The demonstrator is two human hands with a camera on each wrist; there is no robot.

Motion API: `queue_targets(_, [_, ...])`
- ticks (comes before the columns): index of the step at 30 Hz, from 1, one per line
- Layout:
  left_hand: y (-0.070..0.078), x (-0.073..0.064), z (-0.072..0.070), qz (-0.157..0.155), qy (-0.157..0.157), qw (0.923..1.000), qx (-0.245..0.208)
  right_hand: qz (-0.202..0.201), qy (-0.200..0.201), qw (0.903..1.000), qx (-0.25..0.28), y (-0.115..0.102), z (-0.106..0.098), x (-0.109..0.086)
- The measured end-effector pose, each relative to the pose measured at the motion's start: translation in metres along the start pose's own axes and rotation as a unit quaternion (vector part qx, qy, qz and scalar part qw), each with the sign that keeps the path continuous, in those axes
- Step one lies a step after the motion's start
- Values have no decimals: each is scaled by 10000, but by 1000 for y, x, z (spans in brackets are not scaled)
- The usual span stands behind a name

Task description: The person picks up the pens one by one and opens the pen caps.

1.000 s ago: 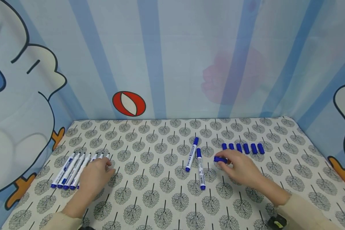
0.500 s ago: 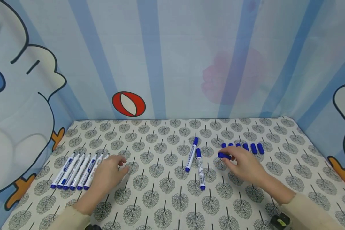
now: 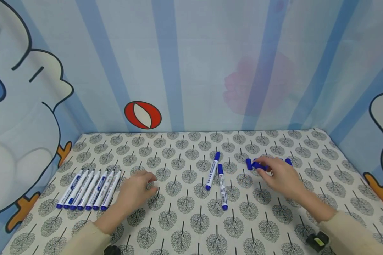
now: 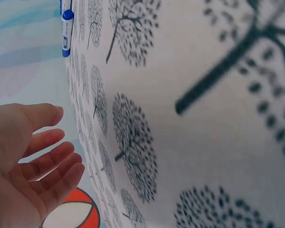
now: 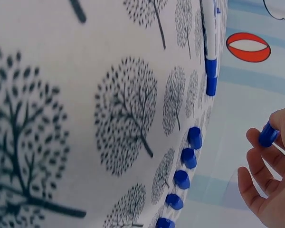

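My right hand [image 3: 282, 179] pinches a blue marker cap [image 3: 260, 166] between thumb and index finger, just above the row of loose caps. In the right wrist view the same cap [image 5: 268, 134] sits at the fingertips, raised off the cloth. One loose cap [image 3: 249, 164] lies left of it; others are partly hidden behind the hand. My left hand [image 3: 135, 191] hovers with relaxed, slightly bent fingers and holds nothing; in the left wrist view its fingers [image 4: 57, 159] are apart. Left of it, several uncapped white markers [image 3: 97, 189] lie side by side, tips away from me.
Two capped markers, one farther back [image 3: 212, 171] and one nearer [image 3: 222, 187], lie mid-table between the hands. Several blue caps [image 5: 182, 179] line up in the right wrist view. A tree-patterned cloth [image 3: 178, 226] covers the table; a striped curtain [image 3: 198, 71] stands behind.
My left hand has moved right, away from the uncapped markers, uncovering the rightmost one. My right hand has carried the cap rightward and back to the cap row.
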State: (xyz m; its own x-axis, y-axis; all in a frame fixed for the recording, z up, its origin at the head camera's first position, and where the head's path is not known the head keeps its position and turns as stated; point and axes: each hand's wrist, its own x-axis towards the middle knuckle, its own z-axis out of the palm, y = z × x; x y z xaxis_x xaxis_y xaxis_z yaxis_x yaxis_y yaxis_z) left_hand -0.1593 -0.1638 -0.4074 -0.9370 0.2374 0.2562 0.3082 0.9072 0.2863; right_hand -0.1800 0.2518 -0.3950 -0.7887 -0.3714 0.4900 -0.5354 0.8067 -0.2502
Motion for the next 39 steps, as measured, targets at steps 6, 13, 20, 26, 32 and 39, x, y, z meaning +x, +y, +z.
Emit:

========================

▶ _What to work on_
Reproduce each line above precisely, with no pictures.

▶ _Written response_
The demonstrator is two human hands with a camera on each wrist; there is no robot.

Motion API: `queue_targets(_, [_, ...])`
- ticks (comes before the columns): index of the step at 30 Hz, from 1, one per line
- Layout:
  left_hand: y (-0.070..0.078), x (-0.073..0.064), z (-0.072..0.070), qz (-0.157..0.155), qy (-0.157..0.157), qw (0.923..1.000), qx (-0.245..0.208)
  right_hand: qz (-0.202..0.201), qy (-0.200..0.201), qw (0.903..1.000), qx (-0.25..0.28), y (-0.115..0.102), z (-0.106..0.098), x (-0.109..0.086)
- The measured end-effector pose, each relative to the pose measured at the motion's start: translation in metres along the start pose's own axes and rotation as a unit quaternion (vector part qx, qy, qz and scalar part qw), each with the sign that keeps the path continuous, in those axes
- Step one lies a step after the motion's start
- Values have no decimals: each is scaled by 10000, but by 1000 for y, x, z (spans in brackets are not scaled)
- The usual span stands behind a name

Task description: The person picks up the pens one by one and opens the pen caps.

1.000 s ago: 
0.500 s ago: 
now: 
now: 
now: 

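My right hand [image 3: 282, 179] pinches a blue marker cap [image 3: 260, 166] between thumb and index finger, just above the row of loose caps. In the right wrist view the same cap [image 5: 268, 134] sits at the fingertips, raised off the cloth. One loose cap [image 3: 249, 164] lies left of it; others are partly hidden behind the hand. My left hand [image 3: 135, 191] hovers with relaxed, slightly bent fingers and holds nothing; in the left wrist view its fingers [image 4: 57, 159] are apart. Left of it, several uncapped white markers [image 3: 97, 189] lie side by side, tips away from me.
Two capped markers, one farther back [image 3: 212, 171] and one nearer [image 3: 222, 187], lie mid-table between the hands. Several blue caps [image 5: 182, 179] line up in the right wrist view. A tree-patterned cloth [image 3: 178, 226] covers the table; a striped curtain [image 3: 198, 71] stands behind.
My left hand has moved right, away from the uncapped markers, uncovering the rightmost one. My right hand has carried the cap rightward and back to the cap row.
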State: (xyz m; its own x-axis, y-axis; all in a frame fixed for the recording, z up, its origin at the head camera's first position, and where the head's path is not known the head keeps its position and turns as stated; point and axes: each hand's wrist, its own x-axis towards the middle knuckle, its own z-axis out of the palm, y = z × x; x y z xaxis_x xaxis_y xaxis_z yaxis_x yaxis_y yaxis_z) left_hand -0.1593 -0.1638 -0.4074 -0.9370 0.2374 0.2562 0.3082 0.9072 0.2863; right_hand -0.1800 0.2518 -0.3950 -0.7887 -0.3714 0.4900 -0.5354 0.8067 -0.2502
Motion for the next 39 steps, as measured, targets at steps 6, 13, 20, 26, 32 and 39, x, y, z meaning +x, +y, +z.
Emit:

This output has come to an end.